WORK REQUEST: Nothing in the data may be omitted; output it all verbatim.

COLLECTED MATERIAL:
*-*-*
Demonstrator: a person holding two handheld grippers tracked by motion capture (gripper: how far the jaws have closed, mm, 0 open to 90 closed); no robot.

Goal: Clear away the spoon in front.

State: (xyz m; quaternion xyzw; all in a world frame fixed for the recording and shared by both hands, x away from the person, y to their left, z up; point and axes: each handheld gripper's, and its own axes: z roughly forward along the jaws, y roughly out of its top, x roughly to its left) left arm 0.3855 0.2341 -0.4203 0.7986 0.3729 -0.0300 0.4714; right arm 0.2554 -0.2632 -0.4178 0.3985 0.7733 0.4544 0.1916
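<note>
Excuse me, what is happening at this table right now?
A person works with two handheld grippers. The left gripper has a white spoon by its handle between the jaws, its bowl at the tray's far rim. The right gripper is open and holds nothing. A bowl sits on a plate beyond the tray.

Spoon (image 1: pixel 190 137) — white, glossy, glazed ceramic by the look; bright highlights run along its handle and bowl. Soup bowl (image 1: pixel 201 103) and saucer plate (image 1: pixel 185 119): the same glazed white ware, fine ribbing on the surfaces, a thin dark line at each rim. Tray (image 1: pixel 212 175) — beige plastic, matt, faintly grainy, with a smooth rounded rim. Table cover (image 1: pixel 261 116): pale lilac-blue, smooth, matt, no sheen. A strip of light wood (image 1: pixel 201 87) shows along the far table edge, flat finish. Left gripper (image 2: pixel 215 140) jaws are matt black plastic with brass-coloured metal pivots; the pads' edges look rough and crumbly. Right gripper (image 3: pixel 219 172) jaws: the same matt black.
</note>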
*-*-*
EXERCISE ANSWER:
Demonstrator: a person holding two handheld grippers tracked by motion capture (gripper: how far the jaws have closed, mm, 0 open to 90 closed); no robot.

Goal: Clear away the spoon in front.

State: (xyz m; quaternion xyzw; all in a world frame fixed for the recording and shared by both hands, x away from the person, y to their left, z up; point and axes: each handheld gripper's, and its own axes: z roughly forward along the jaws, y roughly out of its top, x roughly to its left) left arm 0.3855 0.2341 -0.4203 0.7986 0.3729 -0.0300 0.4714; right arm 0.2554 -0.2632 -0.4178 0.3985 0.7733 0.4544 0.1916
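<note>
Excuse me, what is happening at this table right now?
A person works with two handheld grippers. The left gripper has a white spoon by its handle between the jaws, its bowl at the tray's far rim. The right gripper is open and holds nothing. A bowl sits on a plate beyond the tray.

Spoon (image 1: pixel 190 137) — white, glossy, glazed ceramic by the look; bright highlights run along its handle and bowl. Soup bowl (image 1: pixel 201 103) and saucer plate (image 1: pixel 185 119): the same glazed white ware, fine ribbing on the surfaces, a thin dark line at each rim. Tray (image 1: pixel 212 175) — beige plastic, matt, faintly grainy, with a smooth rounded rim. Table cover (image 1: pixel 261 116): pale lilac-blue, smooth, matt, no sheen. A strip of light wood (image 1: pixel 201 87) shows along the far table edge, flat finish. Left gripper (image 2: pixel 215 140) jaws are matt black plastic with brass-coloured metal pivots; the pads' edges look rough and crumbly. Right gripper (image 3: pixel 219 172) jaws: the same matt black.
</note>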

The answer has been written out in full.